Q:  How?  By dropping missiles on chemical weapons storage sites?  Doesn’t that risk increased loss of life?  And how does it stop the much greater loss of life from other weapons?

A:  You just don’t get it, do you?  Syria has crossed the red line.  It’s a clear violation of the Chemical Weapons Convention.  This kind of atrocity cannot go unpunished.

Q:  But Syria hasn’t signed that Convention.

A:  Bloody typical, isn’t it?  Shows what depths of inhumanity they can sink to.

Q:  Israel hasn’t signed either.

A:  That is an entirely different matter.  They’re a poor struggling democracy surrounded by enemies. 

Q:  But aren’t you worried that by intervening against the Assad government, you will be allying yourself with the opposition?

A:  And what’s wrong with that?  We’re not going to use this as a justification, but Syria has had an Assad in charge for 42 years.  It’s past due for a touch of regime change.

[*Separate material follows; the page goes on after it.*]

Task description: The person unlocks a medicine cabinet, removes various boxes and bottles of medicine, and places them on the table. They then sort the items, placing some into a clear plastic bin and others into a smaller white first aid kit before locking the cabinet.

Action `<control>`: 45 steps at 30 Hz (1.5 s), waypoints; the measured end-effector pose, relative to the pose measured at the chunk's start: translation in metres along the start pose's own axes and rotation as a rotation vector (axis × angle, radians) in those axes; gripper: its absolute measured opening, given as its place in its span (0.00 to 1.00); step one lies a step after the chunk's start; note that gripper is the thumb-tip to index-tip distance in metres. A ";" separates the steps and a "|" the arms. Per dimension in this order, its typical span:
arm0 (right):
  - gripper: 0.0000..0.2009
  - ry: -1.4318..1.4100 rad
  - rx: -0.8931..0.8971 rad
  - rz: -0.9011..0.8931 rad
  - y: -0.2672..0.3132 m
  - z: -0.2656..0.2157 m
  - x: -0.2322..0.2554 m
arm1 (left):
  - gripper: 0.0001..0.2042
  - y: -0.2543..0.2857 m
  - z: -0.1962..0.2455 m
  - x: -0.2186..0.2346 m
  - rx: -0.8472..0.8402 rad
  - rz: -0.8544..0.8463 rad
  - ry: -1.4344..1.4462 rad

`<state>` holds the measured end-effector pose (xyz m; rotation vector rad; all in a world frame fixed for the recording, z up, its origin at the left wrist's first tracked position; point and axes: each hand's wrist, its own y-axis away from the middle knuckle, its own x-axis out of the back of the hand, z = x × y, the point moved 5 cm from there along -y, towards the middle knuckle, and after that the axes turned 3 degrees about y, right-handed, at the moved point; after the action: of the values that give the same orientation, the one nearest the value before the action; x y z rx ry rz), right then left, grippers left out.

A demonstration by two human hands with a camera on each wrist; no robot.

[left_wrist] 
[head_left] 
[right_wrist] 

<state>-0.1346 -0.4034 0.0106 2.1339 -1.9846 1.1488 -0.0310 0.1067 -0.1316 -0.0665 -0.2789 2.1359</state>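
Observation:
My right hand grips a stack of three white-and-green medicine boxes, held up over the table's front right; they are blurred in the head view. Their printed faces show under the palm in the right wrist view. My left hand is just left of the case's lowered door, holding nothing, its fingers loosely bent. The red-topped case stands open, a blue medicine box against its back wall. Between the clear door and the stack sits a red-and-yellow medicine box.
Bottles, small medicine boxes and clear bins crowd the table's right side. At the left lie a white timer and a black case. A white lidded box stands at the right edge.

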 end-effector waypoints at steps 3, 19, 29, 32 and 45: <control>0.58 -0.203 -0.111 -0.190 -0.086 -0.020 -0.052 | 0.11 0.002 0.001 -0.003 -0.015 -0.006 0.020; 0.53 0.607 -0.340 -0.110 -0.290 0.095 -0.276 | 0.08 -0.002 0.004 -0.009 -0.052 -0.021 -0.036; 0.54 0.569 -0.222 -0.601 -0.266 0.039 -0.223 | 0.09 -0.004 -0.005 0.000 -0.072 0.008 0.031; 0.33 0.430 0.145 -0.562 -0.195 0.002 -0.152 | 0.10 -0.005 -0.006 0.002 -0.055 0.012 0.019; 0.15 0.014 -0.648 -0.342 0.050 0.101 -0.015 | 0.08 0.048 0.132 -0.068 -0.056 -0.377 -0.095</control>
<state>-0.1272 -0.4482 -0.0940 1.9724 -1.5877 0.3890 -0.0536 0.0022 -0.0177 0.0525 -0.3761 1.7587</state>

Q:  But Syria has been on your side so often.  It crushed the Muslim Brotherhood in the 70’s when they killed tens of thousands in the Hama massacre, most of them civilians and there was no red line then.  And then it took part in your invasion of Iraq.  And in this war, some say the most aggressive and successful faction in the opposition is the Al-Nusra Front, the Al-Qaeda franchise in Syria.  They’re a terrorist organization, according to your side.

A:  Yes, but the rest of the opposition are asking the US to reconsider listing them as terrorists. 

Q:  And it will de-list them?

A:  I don’t know.  Up to the Yanks.  But Assad is the real terrorist, as this chemical attack just proved, so anyone fighting a terrorist can’t logically be a terrorist, can they?

Q:  I’m not sure I follow that.  Their ideology hasn’t changed.  How do they stop being terrorist?

A:  For heaven’s sake.  Terrorism is a matter of who you’re fighting.  Haven’t you forgotten that the greatest terrorist in recent history was once one of the good guys?

Q:  Ah, you mean Osama Bin Laden?

A:  Well, yes, I suppose so.  Actually I was thinking of Tony Blair.


About author:  Bangkokians with long memories may remember his irreverent column in The Nation in the 1980's. During his period of enforced silence since then, he was variously reported as participating in a 999-day meditation retreat in a hill-top monastery in Mae Hong Son (he gave up after 998 days), as the Special Rapporteur for Satire of the UN High Commission for Human Rights, and as understudy for the male lead in the long-running ‘Pussies -not the Musical' at the Neasden International Palladium (formerly Park Lane Empire).

And if you believe any of those stories, you might believe his columns.